[Exercise goal] Filter this data down to the lines that hold "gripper", and copy them.

[Provided material]
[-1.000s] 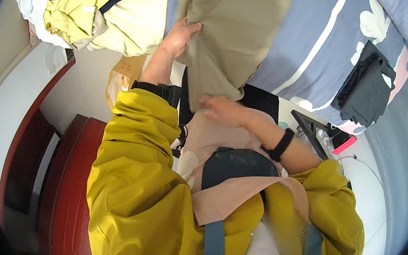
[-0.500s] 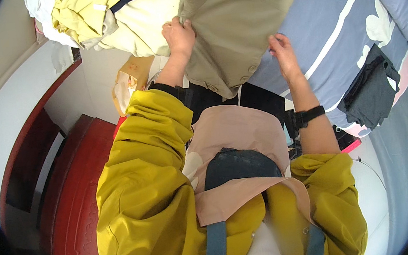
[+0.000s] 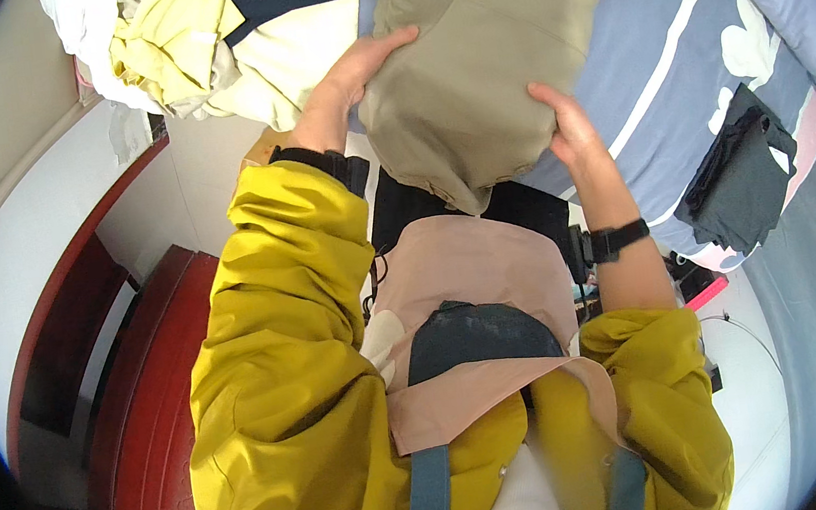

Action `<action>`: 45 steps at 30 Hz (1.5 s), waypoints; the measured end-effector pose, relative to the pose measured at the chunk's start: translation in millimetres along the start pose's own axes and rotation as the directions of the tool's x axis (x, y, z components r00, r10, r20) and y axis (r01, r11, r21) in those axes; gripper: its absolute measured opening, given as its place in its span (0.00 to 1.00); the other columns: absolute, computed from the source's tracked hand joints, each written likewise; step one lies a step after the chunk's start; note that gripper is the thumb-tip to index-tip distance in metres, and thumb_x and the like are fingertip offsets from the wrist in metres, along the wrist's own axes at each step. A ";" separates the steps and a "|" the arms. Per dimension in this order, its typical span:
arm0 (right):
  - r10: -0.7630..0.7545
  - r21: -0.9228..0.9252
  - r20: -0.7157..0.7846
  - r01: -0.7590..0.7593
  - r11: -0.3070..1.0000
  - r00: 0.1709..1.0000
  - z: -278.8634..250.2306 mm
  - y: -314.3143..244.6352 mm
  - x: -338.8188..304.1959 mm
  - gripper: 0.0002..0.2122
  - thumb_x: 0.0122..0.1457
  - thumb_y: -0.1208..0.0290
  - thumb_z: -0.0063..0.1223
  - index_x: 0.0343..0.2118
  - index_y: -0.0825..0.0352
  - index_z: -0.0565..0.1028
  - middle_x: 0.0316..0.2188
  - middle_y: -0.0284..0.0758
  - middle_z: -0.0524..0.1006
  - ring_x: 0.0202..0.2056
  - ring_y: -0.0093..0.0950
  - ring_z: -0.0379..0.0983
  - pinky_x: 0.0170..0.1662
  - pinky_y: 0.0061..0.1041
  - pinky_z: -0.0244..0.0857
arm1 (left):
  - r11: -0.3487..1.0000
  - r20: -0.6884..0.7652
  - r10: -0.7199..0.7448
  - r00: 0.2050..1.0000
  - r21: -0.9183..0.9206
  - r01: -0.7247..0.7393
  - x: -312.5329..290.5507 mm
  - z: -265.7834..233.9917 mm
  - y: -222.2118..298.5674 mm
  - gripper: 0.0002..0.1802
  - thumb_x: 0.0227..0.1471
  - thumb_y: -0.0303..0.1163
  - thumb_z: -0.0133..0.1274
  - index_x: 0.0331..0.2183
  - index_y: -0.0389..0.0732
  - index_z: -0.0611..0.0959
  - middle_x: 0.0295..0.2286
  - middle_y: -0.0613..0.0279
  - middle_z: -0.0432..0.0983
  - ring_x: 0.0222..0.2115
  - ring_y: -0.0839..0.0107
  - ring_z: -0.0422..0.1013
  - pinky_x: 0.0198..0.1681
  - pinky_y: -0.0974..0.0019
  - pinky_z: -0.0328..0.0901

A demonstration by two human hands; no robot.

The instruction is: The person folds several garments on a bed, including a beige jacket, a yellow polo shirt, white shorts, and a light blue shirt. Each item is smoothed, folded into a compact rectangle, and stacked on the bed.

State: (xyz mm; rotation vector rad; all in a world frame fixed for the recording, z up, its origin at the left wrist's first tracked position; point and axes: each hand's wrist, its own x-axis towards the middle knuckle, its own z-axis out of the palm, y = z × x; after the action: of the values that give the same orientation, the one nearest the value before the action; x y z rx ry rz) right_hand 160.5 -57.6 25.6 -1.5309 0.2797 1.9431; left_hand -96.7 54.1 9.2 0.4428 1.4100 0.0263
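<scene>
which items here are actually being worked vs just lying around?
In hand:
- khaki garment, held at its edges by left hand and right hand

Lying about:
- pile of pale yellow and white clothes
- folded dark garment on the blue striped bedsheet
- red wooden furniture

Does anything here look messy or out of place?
Yes. Behind the khaki garment held between the left hand and right hand, a heap of clothes lies jumbled, unfolded. A dark garment sits crumpled on the striped bedding.
</scene>
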 end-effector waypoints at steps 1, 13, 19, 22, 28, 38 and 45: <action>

[Expected output]
Action `<action>`: 45 steps at 30 Hz (1.5 s), waypoints; the measured end-effector pose, relative to the pose measured at the chunk's start: translation in millimetres along the start pose's own axes and rotation as the directions of the tool's x axis (x, y, z components r00, r10, r20) and y axis (r01, r11, r21) in those axes; gripper: its absolute measured opening, given as its place in its span (0.00 to 1.00); the other columns: absolute, computed from the source's tracked hand joints, each written likewise; step one lies a step after the chunk's start; note that gripper is the thumb-tip to index-tip distance in metres, and thumb_x and the like are fingertip offsets from the wrist in metres, along the wrist's own axes at each step. A ";" separates the steps and a "|" the arms. Per dimension in this order, its typical span:
  - gripper: 0.0002..0.2122
  - gripper: 0.0002..0.1802

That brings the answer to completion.